> **THE TASK**:
The reply must consist of the lines from the first line of the records through the line containing "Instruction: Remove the", copied exactly, with every picture omitted.
-.-.-
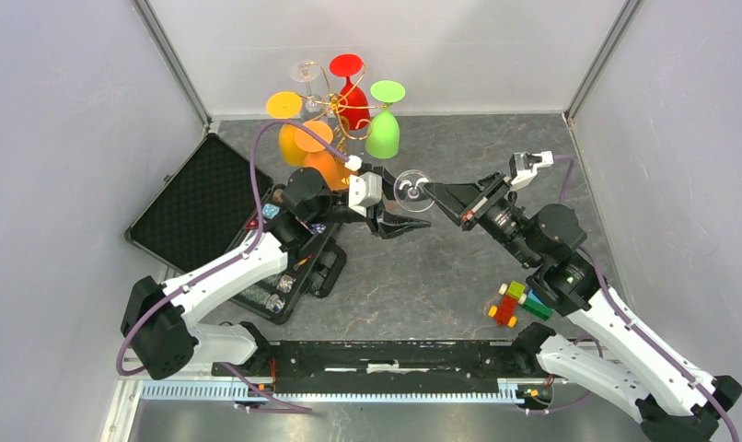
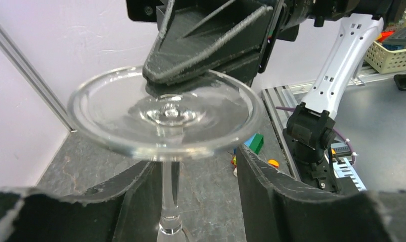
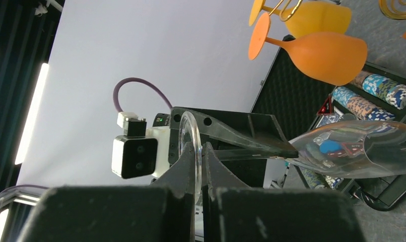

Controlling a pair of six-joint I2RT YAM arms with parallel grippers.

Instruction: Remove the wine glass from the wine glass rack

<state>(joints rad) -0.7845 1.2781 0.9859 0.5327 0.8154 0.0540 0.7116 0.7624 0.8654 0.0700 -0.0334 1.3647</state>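
Observation:
The gold wire wine glass rack (image 1: 336,118) stands at the back and holds orange, red and green glasses and a clear one. A second clear wine glass (image 1: 411,184) is off the rack, held in the air near the table's middle. My right gripper (image 1: 430,192) is shut on the rim of its foot (image 3: 195,132). My left gripper (image 1: 406,226) is open, and the glass's stem (image 2: 165,189) runs between its jaws, close to the left finger (image 2: 125,191). In the right wrist view the bowl (image 3: 357,148) lies to the right, past the left gripper's finger (image 3: 241,133).
An open black case (image 1: 197,198) with poker chips (image 1: 275,293) lies at the left, under my left arm. Coloured toy bricks (image 1: 515,304) lie by the right arm. Two orange glasses (image 3: 312,50) hang close above the case. Grey walls close in three sides.

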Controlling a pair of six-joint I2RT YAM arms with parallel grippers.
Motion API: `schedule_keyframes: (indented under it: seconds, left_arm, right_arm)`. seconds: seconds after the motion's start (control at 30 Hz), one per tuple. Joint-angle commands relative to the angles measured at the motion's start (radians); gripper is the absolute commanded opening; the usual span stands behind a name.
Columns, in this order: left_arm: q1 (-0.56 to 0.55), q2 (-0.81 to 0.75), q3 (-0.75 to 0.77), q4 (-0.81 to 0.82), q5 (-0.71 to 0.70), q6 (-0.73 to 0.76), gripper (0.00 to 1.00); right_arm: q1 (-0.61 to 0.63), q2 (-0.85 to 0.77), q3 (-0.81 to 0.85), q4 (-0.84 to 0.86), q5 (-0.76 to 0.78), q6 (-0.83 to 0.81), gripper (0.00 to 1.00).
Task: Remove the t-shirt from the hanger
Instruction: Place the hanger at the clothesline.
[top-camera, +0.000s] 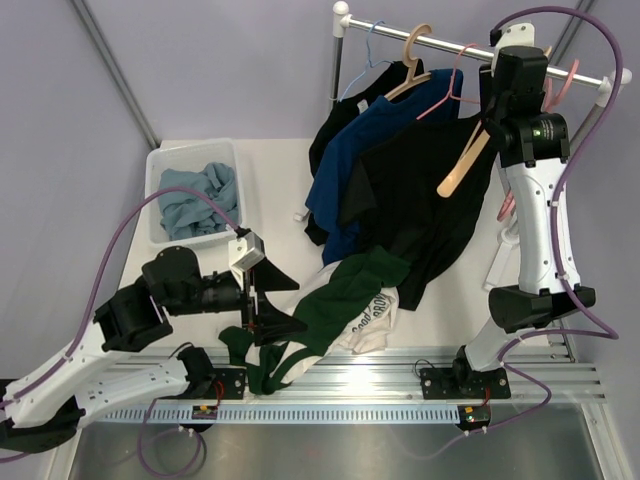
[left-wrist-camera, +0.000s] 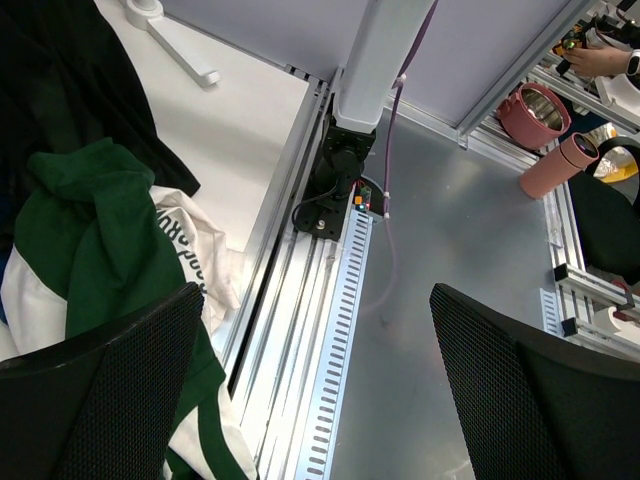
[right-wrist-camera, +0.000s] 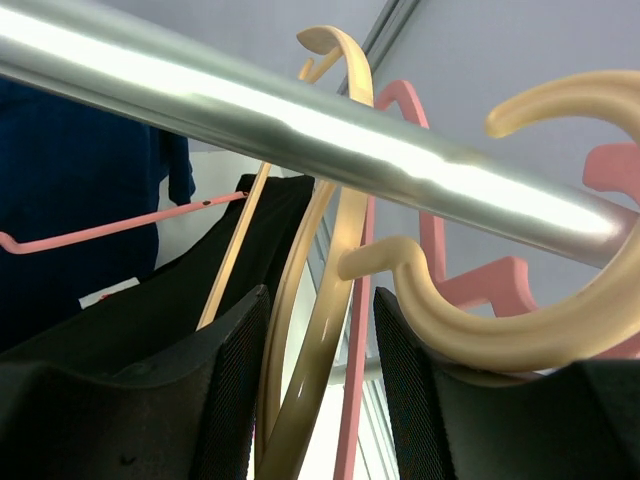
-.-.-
> **RESPONSE TO THIS EXERCISE**:
Controlling a pair of six-joint I2RT YAM arms with parallel grippers.

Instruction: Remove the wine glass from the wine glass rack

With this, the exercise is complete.